====== DATA EXTRACT ======

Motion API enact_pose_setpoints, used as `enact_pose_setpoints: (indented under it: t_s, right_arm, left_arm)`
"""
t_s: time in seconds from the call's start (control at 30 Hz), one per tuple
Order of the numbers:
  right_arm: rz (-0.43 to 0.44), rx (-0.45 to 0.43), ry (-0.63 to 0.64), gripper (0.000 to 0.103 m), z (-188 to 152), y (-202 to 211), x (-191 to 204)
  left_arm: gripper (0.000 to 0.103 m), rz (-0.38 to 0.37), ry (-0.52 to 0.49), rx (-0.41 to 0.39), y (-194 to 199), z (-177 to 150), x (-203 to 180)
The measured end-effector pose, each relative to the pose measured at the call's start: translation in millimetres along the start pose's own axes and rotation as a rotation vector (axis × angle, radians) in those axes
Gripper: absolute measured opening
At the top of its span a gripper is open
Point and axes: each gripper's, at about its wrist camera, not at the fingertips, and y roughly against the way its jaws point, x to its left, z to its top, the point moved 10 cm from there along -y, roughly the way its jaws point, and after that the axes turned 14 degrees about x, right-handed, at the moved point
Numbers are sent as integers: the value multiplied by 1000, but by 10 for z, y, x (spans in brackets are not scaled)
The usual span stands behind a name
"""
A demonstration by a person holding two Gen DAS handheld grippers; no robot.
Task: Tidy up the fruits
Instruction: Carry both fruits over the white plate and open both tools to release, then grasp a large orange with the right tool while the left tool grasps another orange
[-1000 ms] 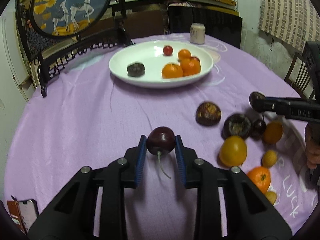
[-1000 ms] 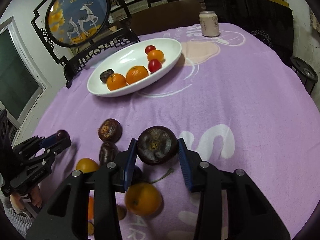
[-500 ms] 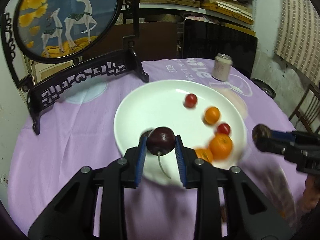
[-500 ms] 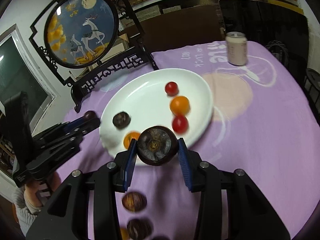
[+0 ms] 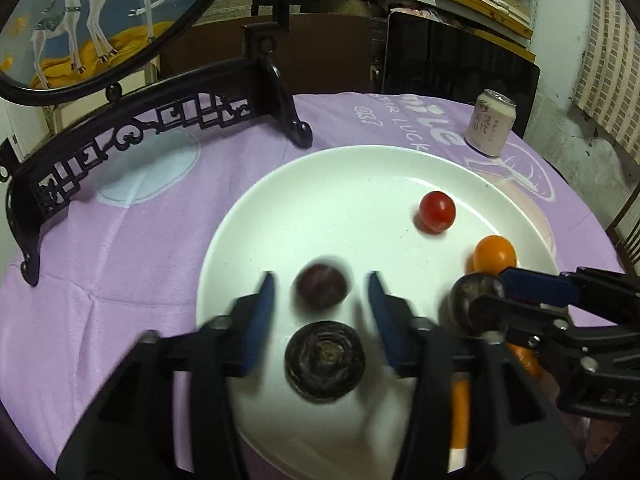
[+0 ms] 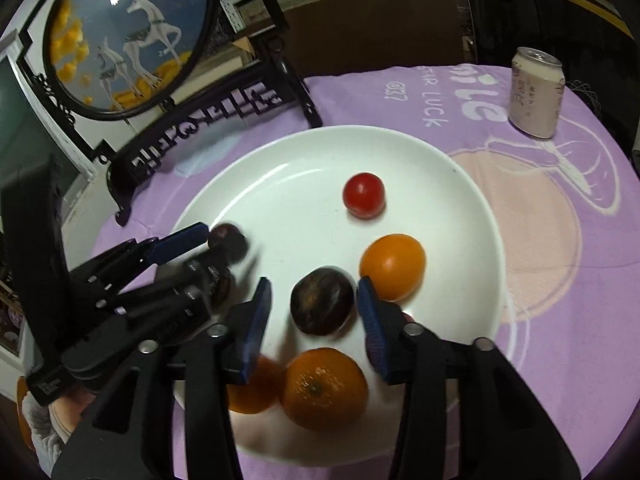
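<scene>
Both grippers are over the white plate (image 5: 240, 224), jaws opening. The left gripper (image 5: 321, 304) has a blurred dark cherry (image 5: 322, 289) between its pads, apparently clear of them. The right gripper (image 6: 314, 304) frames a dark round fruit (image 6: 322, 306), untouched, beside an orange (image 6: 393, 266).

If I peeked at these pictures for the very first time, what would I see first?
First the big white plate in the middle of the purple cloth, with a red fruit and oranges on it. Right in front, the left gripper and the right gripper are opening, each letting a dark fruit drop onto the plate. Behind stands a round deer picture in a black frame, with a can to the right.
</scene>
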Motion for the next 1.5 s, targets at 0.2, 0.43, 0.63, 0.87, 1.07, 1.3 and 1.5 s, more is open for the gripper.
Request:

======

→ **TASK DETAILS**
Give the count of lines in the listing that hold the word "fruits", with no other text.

→ **SOLUTION**
2